There are several programs underway that can jump start the revolution. For example, at Women for Women, we’re teaching women sustainable farming techniques that maximize profit and nutritional value while supporting environmental preservation, community agricultural, and economic development. Women learn to farm a diversity of crops for household consumption and higher profits, at the same time as they are equipped with techniques that enhance the ecological balance of natural ecosystems.
In Rwanda, where land is at a premium, and in land-rich Sudan, in partnership with local government, we have secured a long-term land lease that enables women to control the land they farm and access the highest returns on their labor. Women in South Sudan are on track to earn double the per-capita GDP after only six months. Also in Rwanda, women learn to construct vertical kitchen gardens, which maximize soil efficiency and make a significant impact on household nutritional security. Women farmers turn grain bags, tires, and other household items into vertical planters and use their livestock’s natural animal waste for fertilizer.

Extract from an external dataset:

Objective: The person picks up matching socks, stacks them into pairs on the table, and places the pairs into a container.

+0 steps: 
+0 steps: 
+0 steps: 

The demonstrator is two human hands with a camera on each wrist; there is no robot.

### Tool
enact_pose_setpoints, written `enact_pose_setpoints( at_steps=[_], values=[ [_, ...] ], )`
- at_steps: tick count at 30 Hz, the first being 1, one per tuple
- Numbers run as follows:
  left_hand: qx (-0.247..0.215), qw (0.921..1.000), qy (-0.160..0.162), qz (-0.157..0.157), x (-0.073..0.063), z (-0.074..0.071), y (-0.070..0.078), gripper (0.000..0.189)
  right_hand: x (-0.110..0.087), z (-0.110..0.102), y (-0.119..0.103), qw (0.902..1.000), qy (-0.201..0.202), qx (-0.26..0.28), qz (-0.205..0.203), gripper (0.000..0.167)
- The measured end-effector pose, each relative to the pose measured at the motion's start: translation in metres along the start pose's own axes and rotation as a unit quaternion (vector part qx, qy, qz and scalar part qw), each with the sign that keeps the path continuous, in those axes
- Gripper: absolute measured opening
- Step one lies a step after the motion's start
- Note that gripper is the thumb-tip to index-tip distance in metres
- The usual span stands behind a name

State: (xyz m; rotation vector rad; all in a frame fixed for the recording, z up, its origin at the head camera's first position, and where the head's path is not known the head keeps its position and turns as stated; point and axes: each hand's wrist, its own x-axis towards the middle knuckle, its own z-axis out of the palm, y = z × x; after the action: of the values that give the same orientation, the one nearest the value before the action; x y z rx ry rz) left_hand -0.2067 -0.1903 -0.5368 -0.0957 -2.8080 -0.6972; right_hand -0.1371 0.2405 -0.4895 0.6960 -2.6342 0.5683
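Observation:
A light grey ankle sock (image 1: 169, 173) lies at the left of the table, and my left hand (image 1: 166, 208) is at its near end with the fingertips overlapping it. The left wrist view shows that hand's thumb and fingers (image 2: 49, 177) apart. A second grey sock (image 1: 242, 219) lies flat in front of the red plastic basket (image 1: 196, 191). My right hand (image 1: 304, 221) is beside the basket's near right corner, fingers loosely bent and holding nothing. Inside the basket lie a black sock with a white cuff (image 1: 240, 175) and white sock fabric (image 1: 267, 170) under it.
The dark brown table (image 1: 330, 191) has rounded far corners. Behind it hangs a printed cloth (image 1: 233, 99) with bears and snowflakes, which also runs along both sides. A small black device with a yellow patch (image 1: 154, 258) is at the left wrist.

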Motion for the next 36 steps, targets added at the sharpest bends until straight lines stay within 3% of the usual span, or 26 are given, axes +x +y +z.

In my work with women farmers, I have seen that, as in so many other sectors, women are the key to our success in agriculture and environmental policy. Women are integrating environmentally friendly practices into agriculture production. They are cultivating the crops that will combat food and nutrition crises and stimulate local markets in the time of economic crisis. I’ve heard much talk about a green revolution, but rarely are women’s voices taken into account in our conceptions of it. The time has come to make those voices heard, to make agricultural and environmental policy reflective of those who are most impacted by it. The green revolution is a women’s revolution.